See e.g. my poller stats templates, published at the 4th link of my sig
R.
enrique.belo
Posts: 24
Joined: Mon Jun 14, 2010 1:51 pm

Re: Cacti takes 1min to poll/update 247 datasources

Post by enrique.belo »

Hi, I am using mostly scripts (index Data Script Query). This is because, the device that we monitor is not giving the index table, and data queries through SNMP is not posible.
I am considering migrating to Script Server but my converted script is not working, it always display U.
Attached is my scripts. Thanks.
Attachments
scripts.tar.gz
(2.13 KiB) Downloaded 71 times
User avatar
gandalf
Developer
Posts: 22383
Joined: Thu Dec 02, 2004 2:46 am
Location: Muenster, Germany
Contact:

Re: Cacti takes 1min to poll/update 247 datasources

Post by gandalf »

Wow, that's the first I know who mainly runs scripts. That may well be the reason for slow polling.
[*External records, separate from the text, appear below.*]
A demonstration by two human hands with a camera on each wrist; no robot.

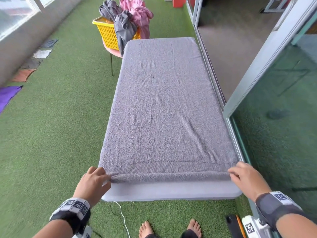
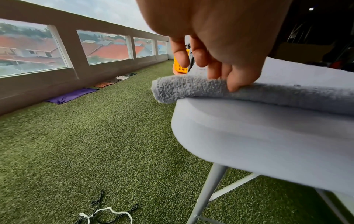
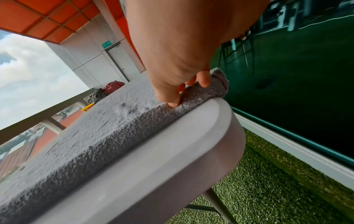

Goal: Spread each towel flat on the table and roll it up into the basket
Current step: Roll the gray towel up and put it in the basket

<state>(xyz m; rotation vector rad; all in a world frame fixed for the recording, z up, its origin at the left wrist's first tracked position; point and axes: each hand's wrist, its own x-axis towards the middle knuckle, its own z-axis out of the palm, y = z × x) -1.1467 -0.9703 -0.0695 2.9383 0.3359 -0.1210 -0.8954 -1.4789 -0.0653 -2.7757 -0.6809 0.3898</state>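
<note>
A grey towel (image 1: 164,107) lies flat along the whole white folding table (image 1: 171,191). Its near edge is turned over into a thin first roll (image 1: 169,176). My left hand (image 1: 96,176) pinches the roll's left end (image 2: 184,89), thumb in front and fingers on top. My right hand (image 1: 243,174) pinches the right end (image 3: 208,91) at the table's near right corner. A yellow basket (image 1: 108,35) stands beyond the table's far left corner, with grey and pink towels (image 1: 127,19) heaped in and over it.
Green artificial turf (image 1: 60,117) surrounds the table. A glass sliding door and its frame (image 1: 257,83) run close along the right side. Cloths (image 1: 8,95) lie by the left wall. Cables (image 1: 120,217) trail near my bare feet (image 1: 169,228).
</note>
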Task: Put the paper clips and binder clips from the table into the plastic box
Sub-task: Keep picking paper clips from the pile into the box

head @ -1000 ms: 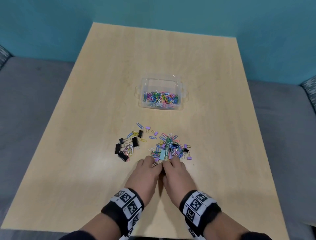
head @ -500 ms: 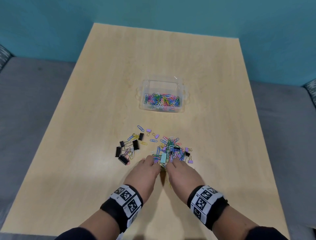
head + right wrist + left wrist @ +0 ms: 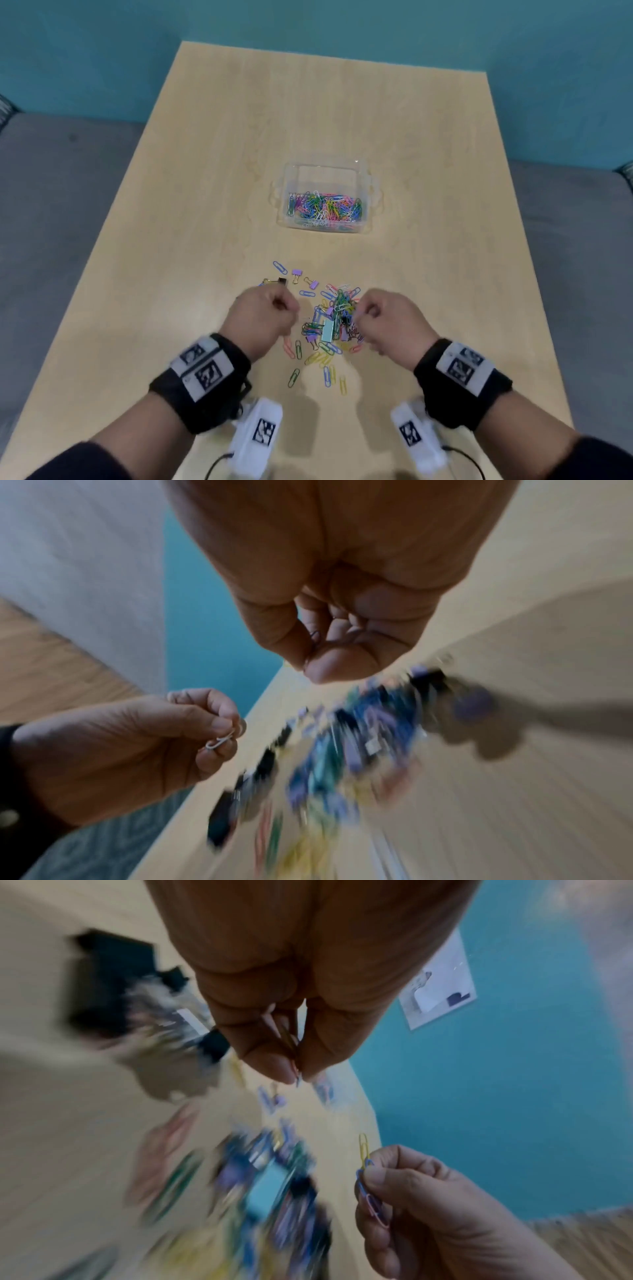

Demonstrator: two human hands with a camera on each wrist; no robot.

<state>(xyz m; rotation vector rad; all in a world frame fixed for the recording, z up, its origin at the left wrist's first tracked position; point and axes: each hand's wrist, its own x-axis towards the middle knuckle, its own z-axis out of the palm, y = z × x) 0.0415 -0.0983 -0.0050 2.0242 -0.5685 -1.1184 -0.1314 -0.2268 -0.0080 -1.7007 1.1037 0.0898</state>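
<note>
We have both hands lifted just above the loose pile on the bench, each grip narrowed to a pinch so a few thin wires can be carried at once: the left hand pinches a few paper clips between thumb and fingertips, and the right hand pinches a yellow, a blue and a pink clip. The plastic box stands well beyond the pile, open-topped, its floor covered with coloured paper clips; we see no binder clips in it. Binder clips, purple and black, lie on the bench with many clips, so we judge the task well short of done.
</note>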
Script Server should help, cause each script now will load the whole php interpreter before being run. That surely will give bad performance
R.
enrique.belo
Posts: 24
Joined: Mon Jun 14, 2010 1:51 pm

Re: Cacti takes 1min to poll/update 247 datasources

Post by enrique.belo »

Hi, thanks for the info. I managed to get my cacti working through SNMP queries.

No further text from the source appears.